The findings, published in The Journal of Clinical Investigation (http://www.jci.org/articles/view/72241), present a breakthrough in understanding the secret life of prion molecules in the brain and may offer a new way to treat prion diseases, said Westaway, Director of the Centre for Prions and Protein Folding Diseases and Professor of Neurology in the Faculty of Medicine and Dentistry at the University of Alberta.

Prion diseases lead to incurable neurodegenerative disorders such as Creutzfeldt-Jakob disease in humans, mad cow disease (Bovine Spongiform Encephalopathy) and chronic wasting disease in deer and elk. The diseases are caused by the conversion of normal cellular prion proteins into the diseased form.

For years, scientists have been perplexed by two unexplained characteristics of prion infections: vastly differing asymptomatic periods lasting up to five decades and when symptoms do arise, greatly varying accumulation of the diseased proteins.
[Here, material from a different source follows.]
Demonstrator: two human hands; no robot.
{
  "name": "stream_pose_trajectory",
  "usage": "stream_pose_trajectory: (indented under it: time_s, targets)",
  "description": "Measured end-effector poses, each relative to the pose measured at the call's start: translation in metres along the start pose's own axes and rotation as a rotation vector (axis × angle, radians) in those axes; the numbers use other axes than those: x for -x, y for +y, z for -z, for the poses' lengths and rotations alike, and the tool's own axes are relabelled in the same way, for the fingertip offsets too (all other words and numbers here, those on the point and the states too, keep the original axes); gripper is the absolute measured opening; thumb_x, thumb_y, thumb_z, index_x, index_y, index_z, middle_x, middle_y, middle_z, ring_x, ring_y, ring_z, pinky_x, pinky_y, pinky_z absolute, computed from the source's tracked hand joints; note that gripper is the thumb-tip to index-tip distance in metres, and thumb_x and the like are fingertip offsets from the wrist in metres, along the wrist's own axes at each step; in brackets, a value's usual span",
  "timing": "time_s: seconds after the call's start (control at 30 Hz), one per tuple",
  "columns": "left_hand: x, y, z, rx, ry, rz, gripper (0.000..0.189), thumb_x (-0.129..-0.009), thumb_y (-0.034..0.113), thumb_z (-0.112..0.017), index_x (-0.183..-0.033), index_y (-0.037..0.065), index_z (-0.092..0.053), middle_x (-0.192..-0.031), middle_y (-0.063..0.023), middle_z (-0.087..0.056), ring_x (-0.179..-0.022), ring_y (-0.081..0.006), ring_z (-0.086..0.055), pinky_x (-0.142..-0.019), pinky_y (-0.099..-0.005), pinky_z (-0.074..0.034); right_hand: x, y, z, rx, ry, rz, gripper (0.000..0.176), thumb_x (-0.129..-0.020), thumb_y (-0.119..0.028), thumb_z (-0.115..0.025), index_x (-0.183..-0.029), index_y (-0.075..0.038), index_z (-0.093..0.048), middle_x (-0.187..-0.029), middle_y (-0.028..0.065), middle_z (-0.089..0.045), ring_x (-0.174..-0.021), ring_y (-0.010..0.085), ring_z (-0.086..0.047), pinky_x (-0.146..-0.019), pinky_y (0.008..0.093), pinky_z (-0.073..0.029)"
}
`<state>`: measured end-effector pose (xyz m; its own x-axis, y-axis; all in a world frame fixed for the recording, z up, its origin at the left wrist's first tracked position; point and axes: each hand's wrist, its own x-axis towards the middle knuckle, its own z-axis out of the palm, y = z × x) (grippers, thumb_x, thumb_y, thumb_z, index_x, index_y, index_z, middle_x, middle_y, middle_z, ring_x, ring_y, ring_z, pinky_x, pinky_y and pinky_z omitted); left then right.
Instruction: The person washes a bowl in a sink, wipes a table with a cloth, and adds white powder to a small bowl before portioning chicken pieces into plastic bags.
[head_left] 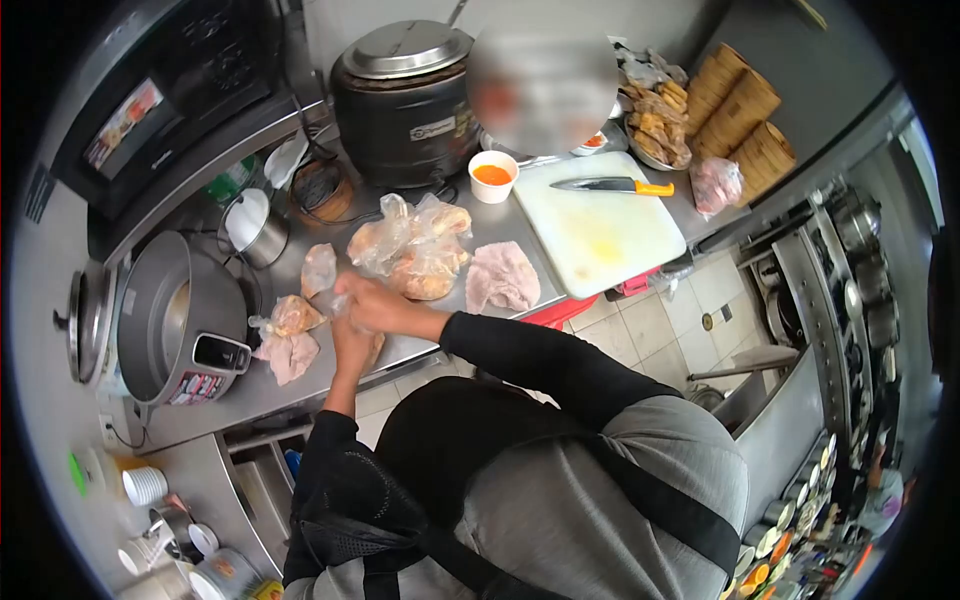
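Note:
My right hand (375, 304) and my left hand (352, 345) are together at the counter's front edge, both closed on a clear plastic bag (341, 302). My fingers hide most of it, and what it contains is hard to see. Right beside them lies a small bag of pale meat (319, 270), with another bagged piece of meat (296, 315) to the left. Below that is a crumpled pink cloth (288, 357). Larger clear bags of raw meat pieces (420, 250) rest just beyond my right hand. A second pink cloth (502, 277) lies to their right.
A white cutting board (590, 225) carries a yellow-handled knife (612, 186). Nearby are a cup of orange sauce (492, 176), a black soup warmer (405, 115) and a grey round cooker (180, 320). Bamboo steamers (735, 95) stand at the back right.

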<state>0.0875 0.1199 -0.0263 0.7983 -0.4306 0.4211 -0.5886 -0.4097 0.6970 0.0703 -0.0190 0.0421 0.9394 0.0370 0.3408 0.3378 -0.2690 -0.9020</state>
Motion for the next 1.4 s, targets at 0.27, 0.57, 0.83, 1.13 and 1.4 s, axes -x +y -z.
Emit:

In striking contrast, test tube prions replicate rapidly, and in a matter of days reach levels found in brains in the final stage of the disease.

Our study investigated the molecular mechanism of this intriguing puzzle, said Safar, Co-Director of the National Prion Disease Pathology Surveillance Center and Associate Professor in Departments of Pathology and Neurology in Case Western Reserve University School of Medicine.

In probing these mysteries, Westaway, Safar, their teams and other collaborating researchers in the U.S., Italy and the Netherlands studied a molecule called the shadow of the prion protein.

Dramatic changes in this shadow protein led us to expand our view to include the normal prion protein itself, said Westaway. This is a crucial molecule in brain cells because it is pirated as the raw material to make diseased prion proteins.

The production and degradation of the normal prion protein had previously received little attention because it was assumed its production pipeline did not vary.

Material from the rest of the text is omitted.